■ **DATA EXCERPT**:
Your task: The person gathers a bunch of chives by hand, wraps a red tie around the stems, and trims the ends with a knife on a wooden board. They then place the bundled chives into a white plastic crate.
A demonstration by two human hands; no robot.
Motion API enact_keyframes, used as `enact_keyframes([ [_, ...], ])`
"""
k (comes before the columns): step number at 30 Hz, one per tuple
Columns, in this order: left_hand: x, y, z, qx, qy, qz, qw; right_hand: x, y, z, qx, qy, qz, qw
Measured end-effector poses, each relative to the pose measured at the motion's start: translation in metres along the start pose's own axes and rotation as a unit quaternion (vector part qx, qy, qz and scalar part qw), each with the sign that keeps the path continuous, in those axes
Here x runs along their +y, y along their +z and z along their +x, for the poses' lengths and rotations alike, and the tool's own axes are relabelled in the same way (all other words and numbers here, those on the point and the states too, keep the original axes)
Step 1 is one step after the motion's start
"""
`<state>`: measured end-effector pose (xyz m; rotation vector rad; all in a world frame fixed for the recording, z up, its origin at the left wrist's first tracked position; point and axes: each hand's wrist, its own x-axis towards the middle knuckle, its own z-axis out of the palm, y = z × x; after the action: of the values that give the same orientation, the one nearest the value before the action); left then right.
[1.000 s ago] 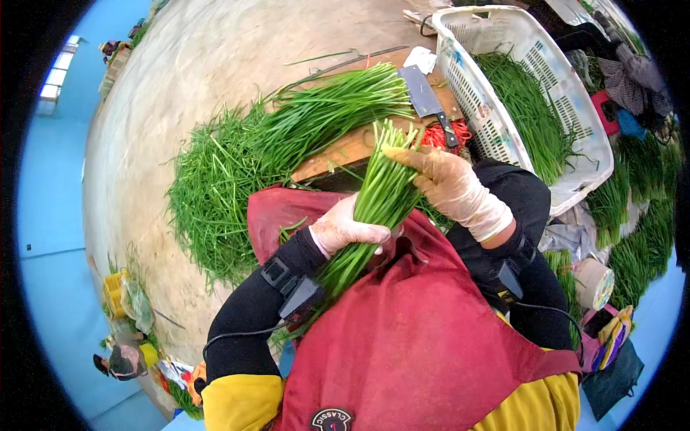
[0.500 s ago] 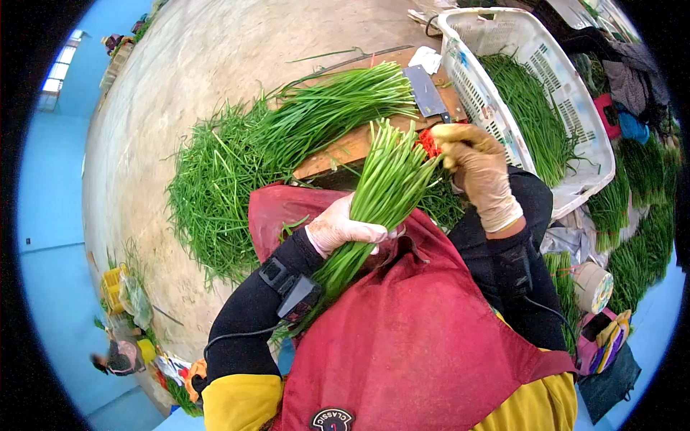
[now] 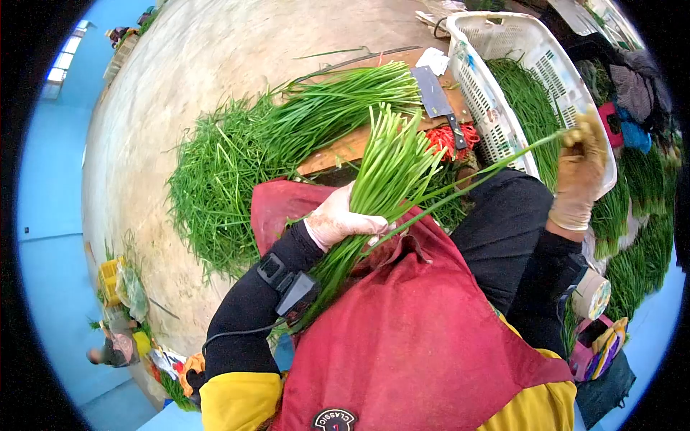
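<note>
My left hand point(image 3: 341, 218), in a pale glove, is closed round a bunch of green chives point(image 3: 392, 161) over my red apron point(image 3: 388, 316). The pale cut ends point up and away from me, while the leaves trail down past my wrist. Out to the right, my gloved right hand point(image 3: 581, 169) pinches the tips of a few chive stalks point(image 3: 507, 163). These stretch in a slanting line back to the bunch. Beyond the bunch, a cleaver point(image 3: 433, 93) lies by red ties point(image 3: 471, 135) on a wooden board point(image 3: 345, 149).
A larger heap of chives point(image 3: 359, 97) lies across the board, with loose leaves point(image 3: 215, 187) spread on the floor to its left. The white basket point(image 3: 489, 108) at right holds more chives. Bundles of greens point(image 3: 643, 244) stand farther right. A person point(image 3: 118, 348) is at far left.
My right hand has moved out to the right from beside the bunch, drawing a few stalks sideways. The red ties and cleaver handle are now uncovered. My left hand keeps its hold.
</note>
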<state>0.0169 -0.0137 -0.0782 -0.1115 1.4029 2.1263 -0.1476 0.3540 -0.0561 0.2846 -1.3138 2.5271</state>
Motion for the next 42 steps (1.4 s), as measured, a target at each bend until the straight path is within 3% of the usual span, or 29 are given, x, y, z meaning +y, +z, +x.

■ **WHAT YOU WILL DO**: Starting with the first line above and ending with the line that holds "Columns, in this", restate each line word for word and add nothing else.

■ **SOLVED PROBLEM**:
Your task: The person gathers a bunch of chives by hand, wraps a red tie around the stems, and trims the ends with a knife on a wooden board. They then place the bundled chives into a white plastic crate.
A demonstration by two human hands; no robot.
Motion API enact_keyframes, used as `enact_keyframes([ [_, ...], ])`
"""
k (comes before the columns): step number at 30 Hz, one per tuple
Columns, in this order: left_hand: x, y, z, qx, qy, qz, qw; right_hand: x, y, z, qx, qy, qz, qw

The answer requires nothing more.